For magazine readers, high-contrast images also boost recognition. When
Starch Communications tested two identical ads for Stolichnaya vodka—one
with a white background and another with a black background—twice as many
people remembered seeing the version with the black background, even though
everything else in the ad was the same.
Testing
also shows that, on average, larger ads in print media are more memorable.

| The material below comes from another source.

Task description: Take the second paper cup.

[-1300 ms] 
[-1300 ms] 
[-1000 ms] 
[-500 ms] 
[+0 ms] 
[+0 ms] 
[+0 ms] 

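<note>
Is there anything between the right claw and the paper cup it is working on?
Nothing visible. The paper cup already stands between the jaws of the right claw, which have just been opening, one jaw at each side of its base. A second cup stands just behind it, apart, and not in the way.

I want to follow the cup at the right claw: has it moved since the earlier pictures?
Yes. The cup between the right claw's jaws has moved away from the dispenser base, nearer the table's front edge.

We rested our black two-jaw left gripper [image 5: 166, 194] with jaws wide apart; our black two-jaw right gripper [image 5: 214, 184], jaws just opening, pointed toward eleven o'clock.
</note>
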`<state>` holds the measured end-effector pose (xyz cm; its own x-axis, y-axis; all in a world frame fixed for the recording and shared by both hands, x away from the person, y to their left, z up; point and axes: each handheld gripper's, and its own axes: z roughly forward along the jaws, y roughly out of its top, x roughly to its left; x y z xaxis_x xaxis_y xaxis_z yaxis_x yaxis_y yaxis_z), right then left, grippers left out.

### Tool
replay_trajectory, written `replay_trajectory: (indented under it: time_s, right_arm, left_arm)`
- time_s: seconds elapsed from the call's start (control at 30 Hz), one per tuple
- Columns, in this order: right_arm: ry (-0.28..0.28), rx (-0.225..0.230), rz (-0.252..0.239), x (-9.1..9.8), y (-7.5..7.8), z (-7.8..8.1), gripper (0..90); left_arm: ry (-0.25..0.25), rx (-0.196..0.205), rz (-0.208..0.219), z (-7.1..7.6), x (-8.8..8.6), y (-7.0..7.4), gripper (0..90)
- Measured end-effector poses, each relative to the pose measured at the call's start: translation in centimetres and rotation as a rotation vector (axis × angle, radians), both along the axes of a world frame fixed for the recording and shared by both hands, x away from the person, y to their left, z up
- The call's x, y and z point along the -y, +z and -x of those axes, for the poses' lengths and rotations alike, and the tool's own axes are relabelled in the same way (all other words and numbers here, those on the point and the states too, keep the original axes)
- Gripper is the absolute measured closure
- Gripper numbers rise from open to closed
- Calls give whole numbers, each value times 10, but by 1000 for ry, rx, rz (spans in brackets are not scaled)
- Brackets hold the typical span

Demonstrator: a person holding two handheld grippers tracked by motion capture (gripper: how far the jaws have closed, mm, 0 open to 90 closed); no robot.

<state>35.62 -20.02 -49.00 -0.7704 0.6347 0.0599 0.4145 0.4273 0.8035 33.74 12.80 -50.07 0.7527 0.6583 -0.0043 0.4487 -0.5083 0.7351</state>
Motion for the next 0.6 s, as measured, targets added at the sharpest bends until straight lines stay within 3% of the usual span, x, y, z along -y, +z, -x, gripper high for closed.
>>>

However, a creative ad in a small space can be more memorable than a so-so
one that takes up a full page.
Some
colors enhance memorability in print media-including sky blue, golden yellow
and shades of blue-green. Red is a good spot color in newspapers, where
Sawyer says color increases recognition by 20 percent. But there's new
information about four-color ads in magazines: A few years ago, color ads
earned 24 percent higher recognition scores than black-and-white ads. Now,
full-page black-and-white campaigns are breaking through the clutter, and
four-color ads have lost their advantage.
·
Communicate frequently.
Repetition is important to memorability. At the Washington University School
of Medicine in St. Louis, psychologist Mark E. Wheeler conducted a study of
memory in which a word was paired with a picture or sound many times over
several days to test subjects' recognition rates. He says exposure to
information in different contexts helps you remember it. So when you see a
message in different formats, such as a print ad, a billboard and a TV
commercial, he says, "You associate the different impressions, and that
helps you retrieve the information when you need it."
·
Use memorable benefits.
Ads that grab and hold a prospect's attention are those that immediately
communicate a benefit that answers the question, What's in it for me? The
bottom line, says Sawyer, is that features aren't memorable-benefits are.
"If you have a headline that states a benefit, people will read it,
remember it and clip it out of the magazine or newspaper and hold onto it.
And that's the trump card for everything."